Aldosterone is increasingly considered to have a fundamental role in the pathophysiology of cardiovascular disease. Primary aldosteronism is a much more common cause of secondary hypertension than once suspected, accounting for ∼ 10% of cases. Screening for primary aldosteronism should be considered even in the presence of normokalaemia. The non-classical effects of aldosterone, some of which are transcription-independent, may be of similar or greater importance than its traditional effects on the kidney.
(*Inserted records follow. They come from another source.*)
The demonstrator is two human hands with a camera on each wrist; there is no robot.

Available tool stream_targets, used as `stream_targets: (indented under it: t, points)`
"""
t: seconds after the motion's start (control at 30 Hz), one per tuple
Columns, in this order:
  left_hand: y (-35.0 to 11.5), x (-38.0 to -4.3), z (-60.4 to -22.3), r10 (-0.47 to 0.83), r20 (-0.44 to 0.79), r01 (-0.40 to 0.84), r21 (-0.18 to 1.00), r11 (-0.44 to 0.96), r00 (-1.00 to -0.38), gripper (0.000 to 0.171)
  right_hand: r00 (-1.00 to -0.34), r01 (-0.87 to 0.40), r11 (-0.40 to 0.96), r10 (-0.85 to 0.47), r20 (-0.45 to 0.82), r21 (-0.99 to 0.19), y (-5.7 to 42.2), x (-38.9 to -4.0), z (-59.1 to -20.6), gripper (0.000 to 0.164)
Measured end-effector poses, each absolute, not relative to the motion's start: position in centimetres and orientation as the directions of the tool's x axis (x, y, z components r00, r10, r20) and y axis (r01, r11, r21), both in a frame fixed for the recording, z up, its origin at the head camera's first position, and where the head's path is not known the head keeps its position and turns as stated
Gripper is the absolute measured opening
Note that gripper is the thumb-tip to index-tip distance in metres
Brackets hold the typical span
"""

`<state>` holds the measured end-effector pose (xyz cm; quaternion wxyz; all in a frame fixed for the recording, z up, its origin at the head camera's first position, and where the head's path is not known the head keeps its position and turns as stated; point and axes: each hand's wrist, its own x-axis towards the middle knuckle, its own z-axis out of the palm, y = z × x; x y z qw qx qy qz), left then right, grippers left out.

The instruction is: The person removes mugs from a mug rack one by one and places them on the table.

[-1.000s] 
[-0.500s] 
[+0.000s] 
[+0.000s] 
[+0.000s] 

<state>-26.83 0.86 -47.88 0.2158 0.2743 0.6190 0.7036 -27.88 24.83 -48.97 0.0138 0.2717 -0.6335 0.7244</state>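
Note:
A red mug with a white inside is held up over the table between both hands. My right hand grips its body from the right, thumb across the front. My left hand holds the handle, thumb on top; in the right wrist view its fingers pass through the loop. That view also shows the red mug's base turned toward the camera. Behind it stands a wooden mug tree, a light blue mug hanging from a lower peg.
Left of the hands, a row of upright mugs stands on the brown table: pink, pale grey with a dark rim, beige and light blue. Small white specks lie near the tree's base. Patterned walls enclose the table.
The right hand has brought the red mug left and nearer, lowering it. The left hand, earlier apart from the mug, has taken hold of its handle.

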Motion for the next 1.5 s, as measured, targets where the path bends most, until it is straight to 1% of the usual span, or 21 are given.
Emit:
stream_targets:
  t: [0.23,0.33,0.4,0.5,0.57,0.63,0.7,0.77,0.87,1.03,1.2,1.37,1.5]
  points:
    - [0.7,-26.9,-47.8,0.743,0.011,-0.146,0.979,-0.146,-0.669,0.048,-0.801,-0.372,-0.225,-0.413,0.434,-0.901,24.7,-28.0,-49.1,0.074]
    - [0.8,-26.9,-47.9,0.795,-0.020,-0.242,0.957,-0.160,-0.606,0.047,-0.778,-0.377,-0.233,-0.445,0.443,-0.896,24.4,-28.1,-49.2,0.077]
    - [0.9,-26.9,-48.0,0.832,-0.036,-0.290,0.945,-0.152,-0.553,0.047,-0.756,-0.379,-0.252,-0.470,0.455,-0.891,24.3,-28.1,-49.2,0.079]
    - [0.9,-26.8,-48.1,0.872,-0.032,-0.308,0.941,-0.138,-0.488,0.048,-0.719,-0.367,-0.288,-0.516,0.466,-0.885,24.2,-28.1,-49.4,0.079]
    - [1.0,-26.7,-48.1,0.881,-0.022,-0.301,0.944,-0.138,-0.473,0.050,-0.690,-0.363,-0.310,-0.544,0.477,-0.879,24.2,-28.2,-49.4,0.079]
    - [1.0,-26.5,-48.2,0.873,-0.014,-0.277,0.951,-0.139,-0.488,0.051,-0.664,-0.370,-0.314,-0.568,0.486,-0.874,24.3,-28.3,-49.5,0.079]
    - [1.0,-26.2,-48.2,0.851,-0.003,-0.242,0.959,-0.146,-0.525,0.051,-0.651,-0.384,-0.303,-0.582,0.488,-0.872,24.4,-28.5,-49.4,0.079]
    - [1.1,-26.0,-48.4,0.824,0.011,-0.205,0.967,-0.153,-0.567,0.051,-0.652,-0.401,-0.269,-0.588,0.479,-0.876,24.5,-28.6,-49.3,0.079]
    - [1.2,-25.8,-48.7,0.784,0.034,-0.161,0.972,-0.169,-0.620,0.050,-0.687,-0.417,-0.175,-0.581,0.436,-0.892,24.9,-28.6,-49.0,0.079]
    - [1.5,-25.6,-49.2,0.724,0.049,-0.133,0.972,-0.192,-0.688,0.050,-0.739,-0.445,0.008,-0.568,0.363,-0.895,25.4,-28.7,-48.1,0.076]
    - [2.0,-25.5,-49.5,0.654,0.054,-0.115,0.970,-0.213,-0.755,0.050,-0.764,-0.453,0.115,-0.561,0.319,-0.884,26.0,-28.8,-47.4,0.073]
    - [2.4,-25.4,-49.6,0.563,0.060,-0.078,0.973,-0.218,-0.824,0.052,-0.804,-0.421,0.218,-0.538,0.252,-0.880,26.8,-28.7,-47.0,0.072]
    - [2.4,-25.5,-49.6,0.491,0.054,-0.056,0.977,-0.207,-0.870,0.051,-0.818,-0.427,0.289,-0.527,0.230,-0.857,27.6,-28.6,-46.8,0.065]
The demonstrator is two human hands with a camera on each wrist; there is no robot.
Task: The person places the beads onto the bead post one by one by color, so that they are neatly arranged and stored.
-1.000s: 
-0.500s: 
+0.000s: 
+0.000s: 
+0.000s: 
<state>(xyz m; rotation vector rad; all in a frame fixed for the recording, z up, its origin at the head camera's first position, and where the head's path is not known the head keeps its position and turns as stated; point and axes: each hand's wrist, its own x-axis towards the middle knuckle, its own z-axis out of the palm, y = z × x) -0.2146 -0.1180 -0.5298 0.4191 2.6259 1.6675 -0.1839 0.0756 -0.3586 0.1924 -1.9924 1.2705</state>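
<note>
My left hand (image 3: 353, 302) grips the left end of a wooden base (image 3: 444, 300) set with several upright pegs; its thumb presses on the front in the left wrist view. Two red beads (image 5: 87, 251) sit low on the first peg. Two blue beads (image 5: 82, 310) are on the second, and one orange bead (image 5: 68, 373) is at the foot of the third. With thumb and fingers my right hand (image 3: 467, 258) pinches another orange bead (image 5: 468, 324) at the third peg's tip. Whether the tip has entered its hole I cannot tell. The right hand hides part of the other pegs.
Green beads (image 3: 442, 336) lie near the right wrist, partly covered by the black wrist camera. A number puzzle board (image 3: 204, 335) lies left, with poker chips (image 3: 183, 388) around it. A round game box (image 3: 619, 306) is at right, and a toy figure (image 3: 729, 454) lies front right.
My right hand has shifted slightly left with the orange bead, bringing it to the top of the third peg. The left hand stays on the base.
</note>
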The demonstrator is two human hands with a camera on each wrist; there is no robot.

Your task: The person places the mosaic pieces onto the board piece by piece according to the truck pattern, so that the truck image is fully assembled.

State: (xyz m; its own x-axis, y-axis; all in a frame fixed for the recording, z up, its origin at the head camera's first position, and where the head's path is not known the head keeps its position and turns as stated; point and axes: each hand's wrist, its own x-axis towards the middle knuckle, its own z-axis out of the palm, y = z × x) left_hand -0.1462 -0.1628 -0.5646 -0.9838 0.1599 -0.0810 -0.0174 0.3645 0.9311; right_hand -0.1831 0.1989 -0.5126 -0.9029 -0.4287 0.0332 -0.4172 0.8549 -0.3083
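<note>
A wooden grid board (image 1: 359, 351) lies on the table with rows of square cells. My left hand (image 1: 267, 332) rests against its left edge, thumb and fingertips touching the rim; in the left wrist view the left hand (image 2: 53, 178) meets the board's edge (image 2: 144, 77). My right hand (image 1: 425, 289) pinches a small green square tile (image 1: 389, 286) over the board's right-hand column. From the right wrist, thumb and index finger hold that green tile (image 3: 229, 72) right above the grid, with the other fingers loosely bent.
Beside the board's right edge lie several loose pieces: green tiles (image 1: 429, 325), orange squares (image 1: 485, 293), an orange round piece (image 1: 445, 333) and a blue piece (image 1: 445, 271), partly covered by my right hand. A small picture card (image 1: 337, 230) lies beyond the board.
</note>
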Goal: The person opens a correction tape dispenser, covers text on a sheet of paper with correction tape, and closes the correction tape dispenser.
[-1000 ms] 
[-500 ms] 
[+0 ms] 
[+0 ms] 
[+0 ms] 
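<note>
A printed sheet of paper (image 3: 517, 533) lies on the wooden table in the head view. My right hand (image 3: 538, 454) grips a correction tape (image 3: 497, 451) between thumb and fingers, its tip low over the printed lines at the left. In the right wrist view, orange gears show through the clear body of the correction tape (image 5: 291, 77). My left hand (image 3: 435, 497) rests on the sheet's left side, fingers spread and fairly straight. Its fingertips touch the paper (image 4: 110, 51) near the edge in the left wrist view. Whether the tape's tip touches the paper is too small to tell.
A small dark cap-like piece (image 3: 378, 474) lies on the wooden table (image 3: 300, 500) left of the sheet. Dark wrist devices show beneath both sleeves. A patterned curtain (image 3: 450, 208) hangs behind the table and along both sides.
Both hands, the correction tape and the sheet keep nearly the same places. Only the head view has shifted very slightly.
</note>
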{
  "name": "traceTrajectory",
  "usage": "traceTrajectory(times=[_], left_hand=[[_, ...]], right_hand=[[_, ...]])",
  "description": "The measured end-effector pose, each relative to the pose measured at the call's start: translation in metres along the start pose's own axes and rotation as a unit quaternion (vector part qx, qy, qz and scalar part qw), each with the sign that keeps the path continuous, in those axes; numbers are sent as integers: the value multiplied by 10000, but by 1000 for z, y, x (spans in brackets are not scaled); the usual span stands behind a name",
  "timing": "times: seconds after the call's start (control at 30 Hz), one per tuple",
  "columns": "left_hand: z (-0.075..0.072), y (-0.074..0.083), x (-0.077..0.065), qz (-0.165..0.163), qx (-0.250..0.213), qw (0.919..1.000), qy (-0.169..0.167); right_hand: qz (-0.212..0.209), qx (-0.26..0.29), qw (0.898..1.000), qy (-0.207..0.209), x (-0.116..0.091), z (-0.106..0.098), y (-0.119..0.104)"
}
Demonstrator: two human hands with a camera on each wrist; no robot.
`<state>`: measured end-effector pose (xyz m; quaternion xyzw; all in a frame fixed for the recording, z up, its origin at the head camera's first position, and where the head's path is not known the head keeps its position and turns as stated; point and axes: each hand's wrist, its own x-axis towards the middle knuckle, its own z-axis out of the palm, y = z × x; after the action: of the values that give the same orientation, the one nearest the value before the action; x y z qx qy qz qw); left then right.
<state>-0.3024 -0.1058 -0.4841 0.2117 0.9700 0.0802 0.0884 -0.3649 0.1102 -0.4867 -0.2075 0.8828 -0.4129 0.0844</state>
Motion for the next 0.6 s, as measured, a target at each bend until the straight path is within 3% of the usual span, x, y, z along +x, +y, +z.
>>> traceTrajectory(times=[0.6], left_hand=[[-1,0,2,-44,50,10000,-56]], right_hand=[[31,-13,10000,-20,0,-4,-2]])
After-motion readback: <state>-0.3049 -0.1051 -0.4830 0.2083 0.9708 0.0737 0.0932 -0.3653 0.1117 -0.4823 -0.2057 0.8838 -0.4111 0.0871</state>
Treatment of primary aldosteronism should be specific and aim to ameliorate all hormone-related effects of aldosterone, not just the most obvious manifestation of hypertension. Mineralocorticoid antagonism, shown to lead to significant additional survival advantage in heart failure, offers the best prospect for achieving therapeutic goals. For the increasing proportion of patients with primary aldosteronism suitable for long-term medical treatment, mineralocorticoid receptor blockade (better tolerated with eplerenone) should be considered the most appropriate choice of treatment, pending the development of better alternatives.

Disclaimer

The information contained within the article does not constitute formal prescribing information. Physicians should exercise their own judgement and discretion in diagnosis and treatment in conjunction with formal prescribing information, and assume full responsibility for any decisions reached. The authors disclaim liability from any and all claims arising from use of any information contained within this article.